* **Goal of the exercise**
Repeat the listing exactly. Any picture in it should be left out of the copy.

* **Available data**
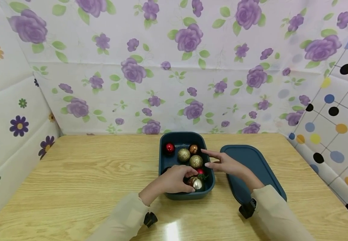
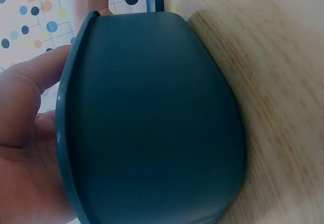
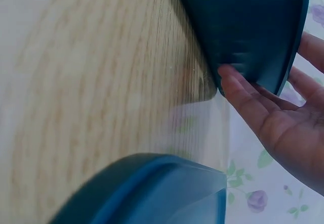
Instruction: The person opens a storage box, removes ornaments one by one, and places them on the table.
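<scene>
A dark blue rectangular box holds several Christmas balls. My left hand reaches over its near left rim, thumb and fingers spread around a shiny gold ball. Beside that ball lies a red one with a bit of green. Two glittery gold balls, one of them nearest the right hand, sit mid-box. Farther back are a red ball and a copper ball. My right hand is at the right rim, its fingers extended along the box wall. The left palm hides part of the contents.
A dark blue lid lies on the wooden table to the right of the box, under my right forearm. A flowered cloth hangs behind the table, with patterned cloths at both sides. Black wrist cameras sit below the sleeves.
</scene>
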Demonstrator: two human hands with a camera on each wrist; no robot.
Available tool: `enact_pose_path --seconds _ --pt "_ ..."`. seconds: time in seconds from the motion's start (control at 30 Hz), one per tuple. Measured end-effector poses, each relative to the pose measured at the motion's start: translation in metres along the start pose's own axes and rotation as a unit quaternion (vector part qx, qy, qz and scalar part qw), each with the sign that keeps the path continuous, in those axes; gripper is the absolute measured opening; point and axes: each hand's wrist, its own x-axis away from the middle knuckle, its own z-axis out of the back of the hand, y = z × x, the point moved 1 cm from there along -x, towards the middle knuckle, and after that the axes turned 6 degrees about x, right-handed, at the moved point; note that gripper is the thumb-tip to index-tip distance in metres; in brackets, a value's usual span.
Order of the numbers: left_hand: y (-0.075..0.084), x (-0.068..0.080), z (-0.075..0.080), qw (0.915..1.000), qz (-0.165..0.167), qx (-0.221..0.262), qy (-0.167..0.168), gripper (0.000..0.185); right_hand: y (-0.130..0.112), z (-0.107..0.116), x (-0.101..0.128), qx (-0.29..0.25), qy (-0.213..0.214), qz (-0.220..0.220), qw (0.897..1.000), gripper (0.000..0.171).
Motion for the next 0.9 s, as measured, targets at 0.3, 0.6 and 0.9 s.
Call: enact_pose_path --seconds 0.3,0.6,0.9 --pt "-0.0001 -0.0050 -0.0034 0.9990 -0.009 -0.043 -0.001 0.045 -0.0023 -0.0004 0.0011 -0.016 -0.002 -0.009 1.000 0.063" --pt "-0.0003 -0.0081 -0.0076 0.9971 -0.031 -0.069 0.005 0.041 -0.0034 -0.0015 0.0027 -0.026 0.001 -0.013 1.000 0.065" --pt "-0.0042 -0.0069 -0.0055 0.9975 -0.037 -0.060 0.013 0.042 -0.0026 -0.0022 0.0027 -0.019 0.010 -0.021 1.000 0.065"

* **Task solution**
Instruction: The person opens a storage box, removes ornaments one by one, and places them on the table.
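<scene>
A dark blue rectangular box holds several Christmas balls. My left hand reaches over its near left rim, thumb and fingers spread around a shiny gold ball. Beside that ball lies a red one with a bit of green. Two glittery gold balls, one of them nearest the right hand, sit mid-box. Farther back are a red ball and a copper ball. My right hand is at the right rim, its fingers extended along the box wall. The left palm hides part of the contents.
A dark blue lid lies on the wooden table to the right of the box, under my right forearm. A flowered cloth hangs behind the table, with patterned cloths at both sides. Black wrist cameras sit below the sleeves.
</scene>
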Demonstrator: two human hands with a camera on each wrist; no robot.
Available tool: `enact_pose_path --seconds _ --pt "_ ..."`. seconds: time in seconds from the motion's start (control at 30 Hz), one per tuple. Measured end-effector poses, each relative to the pose measured at the motion's start: translation in metres along the start pose's own axes and rotation as a unit quaternion (vector part qx, qy, qz and scalar part qw), each with the sign that keeps the path continuous, in those axes; gripper is the absolute measured opening; point and axes: each hand's wrist, its own x-axis away from the middle knuckle, its own z-axis out of the back of the hand, y = z × x, the point moved 1 cm from there along -x, towards the middle knuckle, and after that the axes turned 6 degrees about x, right-handed, at the moved point; note that gripper is the thumb-tip to index-tip distance in metres; in brackets, a value's usual span.
Order of the numbers: left_hand: y (-0.075..0.084), x (-0.068..0.080), z (-0.075..0.080), qw (0.915..1.000), qz (-0.165..0.167), qx (-0.221..0.262), qy (-0.167..0.168), gripper (0.000..0.185); right_hand: y (-0.130..0.112), z (-0.107..0.116), x (-0.101..0.128), qx (-0.29..0.25), qy (-0.213..0.214), qz (-0.220..0.220), qw (0.897..1.000), gripper (0.000..0.171).
Motion for the next 0.9 s, as measured, targets at 0.3, 0.6 and 0.9 s.
Call: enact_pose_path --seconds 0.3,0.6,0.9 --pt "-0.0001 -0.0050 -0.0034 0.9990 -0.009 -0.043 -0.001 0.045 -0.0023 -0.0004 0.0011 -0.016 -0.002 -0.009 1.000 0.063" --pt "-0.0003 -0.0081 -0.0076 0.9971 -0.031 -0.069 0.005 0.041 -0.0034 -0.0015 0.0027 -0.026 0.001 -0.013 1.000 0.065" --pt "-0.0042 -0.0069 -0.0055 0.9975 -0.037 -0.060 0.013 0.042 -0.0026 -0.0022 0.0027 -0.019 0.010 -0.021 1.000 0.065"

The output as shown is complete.